I remember a book that made news years ago about parenting being all joy and no fun. To me, that says the parent is overwhelmed and may not know any other way to lead and set up their life. I’ve seen quite a bit of a so-called ‘gentle parenting’ approach, which feels like a reaction to authoritarian parenting and actually seems to me to stress out the children by giving them too much leadership space and not enough containing and consequences to uphold values and norms.I appreciate some elements of the ‘sturdy parenting‘ approach and agree that there’s a big difference between punishment and consequences (Image from here).
And I add to that an Indigenous worldview in which there’s a huge difference between deeming behaviours as unacceptable and judging a person as unacceptable.
It seems to me in an effort to limit the destructive impact of the existential judgment and punishment wound in the western worldview, there arose a popular idea that yelling at kids destroys their self esteem. I do not agree. I think expressing anger and showing that it’s an intense emotion that we all experience is part of healthy leadership. And after I express anger, I offer a cuddle. I tell my child that I love her no matter what I’m feeling, and that there’s nothing wrong with her. (And if I was angry with someone else, I make sure to tell her it wasn’t about her and still offer a cuddle if she wants.) She now says to us, ‘Sometimes we get angry’ with the same tone as ‘Sometimes we get sad’ or ‘Sometimes we get wrinkles’ (referring to what happens in the bath). It shows me she feels that it’s okay to experience intense emotions within herself and with others in her environment (Image from here).Recently I sat down and cried before bed and told her that I felt sad because she had been very hard on me that day. It was the highest defiance and worst day of listening yet. I could tell she felt bad.
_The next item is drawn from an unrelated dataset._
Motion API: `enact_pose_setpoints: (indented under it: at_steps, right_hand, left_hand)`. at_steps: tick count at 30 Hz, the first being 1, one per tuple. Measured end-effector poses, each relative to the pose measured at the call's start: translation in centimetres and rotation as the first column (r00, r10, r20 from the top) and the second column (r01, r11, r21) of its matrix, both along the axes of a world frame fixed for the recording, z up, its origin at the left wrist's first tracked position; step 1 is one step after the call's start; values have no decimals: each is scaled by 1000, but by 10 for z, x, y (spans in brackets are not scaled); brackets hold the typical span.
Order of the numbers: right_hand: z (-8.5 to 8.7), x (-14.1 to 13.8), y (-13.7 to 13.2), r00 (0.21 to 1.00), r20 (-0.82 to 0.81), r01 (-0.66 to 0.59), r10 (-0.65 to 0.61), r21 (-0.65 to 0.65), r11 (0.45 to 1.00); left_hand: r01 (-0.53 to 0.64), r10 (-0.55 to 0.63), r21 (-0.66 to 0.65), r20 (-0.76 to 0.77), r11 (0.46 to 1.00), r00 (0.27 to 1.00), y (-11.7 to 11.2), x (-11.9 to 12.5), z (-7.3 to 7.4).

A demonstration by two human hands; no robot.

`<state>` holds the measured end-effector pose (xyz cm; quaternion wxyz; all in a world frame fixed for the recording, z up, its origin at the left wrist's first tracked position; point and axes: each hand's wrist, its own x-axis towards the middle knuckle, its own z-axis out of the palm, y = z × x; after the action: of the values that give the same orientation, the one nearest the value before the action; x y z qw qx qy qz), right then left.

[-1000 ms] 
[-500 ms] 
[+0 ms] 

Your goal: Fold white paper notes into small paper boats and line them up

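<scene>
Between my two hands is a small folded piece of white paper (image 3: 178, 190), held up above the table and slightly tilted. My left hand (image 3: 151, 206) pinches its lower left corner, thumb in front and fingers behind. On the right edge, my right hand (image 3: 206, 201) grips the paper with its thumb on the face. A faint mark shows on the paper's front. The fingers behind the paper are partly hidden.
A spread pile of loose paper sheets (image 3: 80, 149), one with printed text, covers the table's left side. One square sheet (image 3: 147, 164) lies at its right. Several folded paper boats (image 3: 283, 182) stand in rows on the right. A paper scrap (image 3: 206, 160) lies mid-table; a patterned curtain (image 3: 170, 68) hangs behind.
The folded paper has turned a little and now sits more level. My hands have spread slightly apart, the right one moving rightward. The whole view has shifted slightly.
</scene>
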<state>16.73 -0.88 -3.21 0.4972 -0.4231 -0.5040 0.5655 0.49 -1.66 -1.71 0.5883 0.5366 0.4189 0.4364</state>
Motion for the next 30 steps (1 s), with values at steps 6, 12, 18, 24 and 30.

She came over and hugged me and said, “It’s okay, I love you no matter what, Mommy.” That helped fulfil me both as a parent and helped my inner child feel safer than I had with my mother.
Parenting, like other forms of leadership in Indigenous science, is an exercise in unconditional love and existential acceptance, while embodying core values and cultural norms and creating consequences for breaching them. I hope it resonates with you, and thanks for reading!